Checking assumptions

Perhaps the first step in doing an ANOVA is to test the different assumptions. But I decided to leave that for last in this chapter, so we could get to understand what the ANOVA is meant to do first.

Outliers

Outliers can be easily identified using box plot method we used early but spotted mathematically with the R function identify_outliers() [from the rstatix package].

Data %>%  group_by(Variety) %>% identify_outliers(NumTomatoes)
## [1] Variety     NumTomatoes is.outlier  is.extreme 
## <0 rows> (or 0-length row.names)

The result of this function yields zero rows meaning that there were not outliers in our database. Should there be outlier, it is recommended to run the analysis with and without them, to see the level of the effect and for you to make a judgment call on whether to remove them or now, and justify any choice you make.

Normality

The normality assumption can be checked by using one of the following two approaches:

Analyzing the ANOVA model residuals to check the normality for all groups together. This approach is easier and it’s very handy when you have many groups or if there are few data points per group.

To check normality with model residuals, we use QQ plot and Shapiro-Wilk test. QQ plot draws the correlation between a given data and the normal distribution.

# Build the linear model
model  <- lm(NumTomatoes ~ Variety, data = Data)
# Create a QQ plot of residuals
ggqqplot(residuals(model))

From the plot abive, you can see that all values are within the confidence limits expected under normality, but some deviations occurred.
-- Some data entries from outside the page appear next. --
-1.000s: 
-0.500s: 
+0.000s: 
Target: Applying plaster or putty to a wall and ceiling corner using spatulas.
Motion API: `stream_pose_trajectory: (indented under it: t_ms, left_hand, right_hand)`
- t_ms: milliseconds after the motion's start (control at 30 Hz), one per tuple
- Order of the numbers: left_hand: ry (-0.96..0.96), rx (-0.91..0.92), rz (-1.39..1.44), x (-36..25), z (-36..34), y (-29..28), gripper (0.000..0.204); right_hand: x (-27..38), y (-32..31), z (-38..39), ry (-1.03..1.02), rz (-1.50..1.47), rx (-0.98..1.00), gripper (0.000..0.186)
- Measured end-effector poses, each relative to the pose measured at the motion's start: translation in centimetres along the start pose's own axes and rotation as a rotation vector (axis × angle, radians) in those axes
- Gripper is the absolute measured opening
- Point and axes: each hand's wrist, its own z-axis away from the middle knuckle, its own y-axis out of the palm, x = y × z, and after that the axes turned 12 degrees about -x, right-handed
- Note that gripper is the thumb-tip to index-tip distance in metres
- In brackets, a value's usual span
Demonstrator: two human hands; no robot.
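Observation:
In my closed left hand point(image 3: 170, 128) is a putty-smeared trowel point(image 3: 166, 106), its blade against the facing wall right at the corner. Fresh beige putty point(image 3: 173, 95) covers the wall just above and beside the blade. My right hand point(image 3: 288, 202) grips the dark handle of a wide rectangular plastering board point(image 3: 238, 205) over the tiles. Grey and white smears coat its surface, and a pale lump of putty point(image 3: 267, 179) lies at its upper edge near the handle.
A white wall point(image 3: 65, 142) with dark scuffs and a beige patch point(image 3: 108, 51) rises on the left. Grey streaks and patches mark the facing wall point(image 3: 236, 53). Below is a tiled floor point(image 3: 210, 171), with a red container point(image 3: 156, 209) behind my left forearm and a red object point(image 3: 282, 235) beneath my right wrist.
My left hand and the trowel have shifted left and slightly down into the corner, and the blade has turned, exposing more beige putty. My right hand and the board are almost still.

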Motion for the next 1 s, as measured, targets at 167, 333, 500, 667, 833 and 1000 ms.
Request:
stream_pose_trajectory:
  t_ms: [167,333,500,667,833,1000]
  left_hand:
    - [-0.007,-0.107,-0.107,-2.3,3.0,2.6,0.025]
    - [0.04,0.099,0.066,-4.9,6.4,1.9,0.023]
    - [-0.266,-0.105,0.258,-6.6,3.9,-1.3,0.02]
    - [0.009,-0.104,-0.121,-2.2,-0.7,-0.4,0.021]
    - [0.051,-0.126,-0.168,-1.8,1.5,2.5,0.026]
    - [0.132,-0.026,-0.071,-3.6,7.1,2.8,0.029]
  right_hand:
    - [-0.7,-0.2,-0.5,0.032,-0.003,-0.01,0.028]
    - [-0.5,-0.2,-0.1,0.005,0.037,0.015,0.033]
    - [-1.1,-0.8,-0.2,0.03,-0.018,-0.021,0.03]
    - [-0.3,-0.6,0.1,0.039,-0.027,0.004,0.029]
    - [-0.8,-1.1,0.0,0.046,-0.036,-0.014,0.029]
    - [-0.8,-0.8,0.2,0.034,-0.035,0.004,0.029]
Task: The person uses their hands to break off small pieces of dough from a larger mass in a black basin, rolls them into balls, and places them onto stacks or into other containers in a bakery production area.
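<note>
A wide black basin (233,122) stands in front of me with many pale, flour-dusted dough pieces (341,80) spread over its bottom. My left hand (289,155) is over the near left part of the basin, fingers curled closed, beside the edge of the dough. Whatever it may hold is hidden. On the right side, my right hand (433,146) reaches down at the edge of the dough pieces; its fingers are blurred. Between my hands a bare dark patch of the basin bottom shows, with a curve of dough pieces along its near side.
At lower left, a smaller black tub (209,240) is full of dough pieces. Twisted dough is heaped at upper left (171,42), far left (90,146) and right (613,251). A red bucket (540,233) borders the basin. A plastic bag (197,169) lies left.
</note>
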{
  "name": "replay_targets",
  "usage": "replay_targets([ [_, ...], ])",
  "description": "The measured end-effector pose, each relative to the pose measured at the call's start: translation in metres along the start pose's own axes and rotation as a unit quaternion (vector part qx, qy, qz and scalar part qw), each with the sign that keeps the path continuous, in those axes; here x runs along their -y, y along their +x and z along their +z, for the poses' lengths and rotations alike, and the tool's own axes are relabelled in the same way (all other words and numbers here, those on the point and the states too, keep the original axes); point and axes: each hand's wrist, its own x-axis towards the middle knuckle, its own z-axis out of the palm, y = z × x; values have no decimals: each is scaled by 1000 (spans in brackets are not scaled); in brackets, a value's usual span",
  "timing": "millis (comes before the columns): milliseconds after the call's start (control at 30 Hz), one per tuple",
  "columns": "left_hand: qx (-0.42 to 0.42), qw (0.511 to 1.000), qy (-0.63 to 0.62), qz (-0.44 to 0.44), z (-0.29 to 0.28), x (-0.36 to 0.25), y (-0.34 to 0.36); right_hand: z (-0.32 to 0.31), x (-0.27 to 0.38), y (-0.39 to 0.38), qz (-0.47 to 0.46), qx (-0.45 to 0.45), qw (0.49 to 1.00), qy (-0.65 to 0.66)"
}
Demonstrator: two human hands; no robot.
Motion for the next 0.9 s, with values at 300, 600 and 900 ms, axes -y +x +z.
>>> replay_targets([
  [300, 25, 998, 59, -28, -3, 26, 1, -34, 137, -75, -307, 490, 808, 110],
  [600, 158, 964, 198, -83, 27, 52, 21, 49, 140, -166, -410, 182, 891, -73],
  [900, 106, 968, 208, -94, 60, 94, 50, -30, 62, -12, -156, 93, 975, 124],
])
The data are perfectly normal, when each point falls along the normality line (black line in the plot above).

The second method to check normality uses the Shapiro-Wilk test. This approach might be used when you have only a few groups and many data points per group.

# Build the linear model
model  <- lm(NumTomatoes ~ Variety, data = Data)
# run the Shapiro test
shapiro_test(residuals(model))
## # A tibble: 1 × 3
##   variable         statistic p.value
##   <chr>                <dbl>   <dbl>
## 1 residuals(model)     0.823  0.0373

This analysis reveals that the data we used is not-normally distributed. In this specific case, it is because we have such a small sample size. And this deviation should not affect our results significantly. Commonly, however, we should transform the data (e.g., applying a log function to each value) to normalize the data. Different data transformations are vailable, and they will need to be run, and tested for normality, before running an ANOVA.

Homogneity of variance

The Homogeneity of variance can be checked by plotting the residuals versus fits valued.

plot(model, 1)

In the plot above, there is no evident relationships between residuals and fitted values (the mean of each groups), which is good. So, we can assume the homogeneity of variances.

One can also use the Levene’s test to check the homogeneity of variances:

Data %>% levene_test(NumTomatoes ~ Variety)
## # A tibble: 1 × 4
##     df1   df2 statistic     p
##   <int> <int>     <dbl> <dbl>
## 1     2     6  1.85e-32     1

From the output above, we can see that the p-value is > 0.05, which is not significant. This means that, there is not significant difference between variances across groups. Therefore, we can assume the homogeneity of variances in the different treatment groups.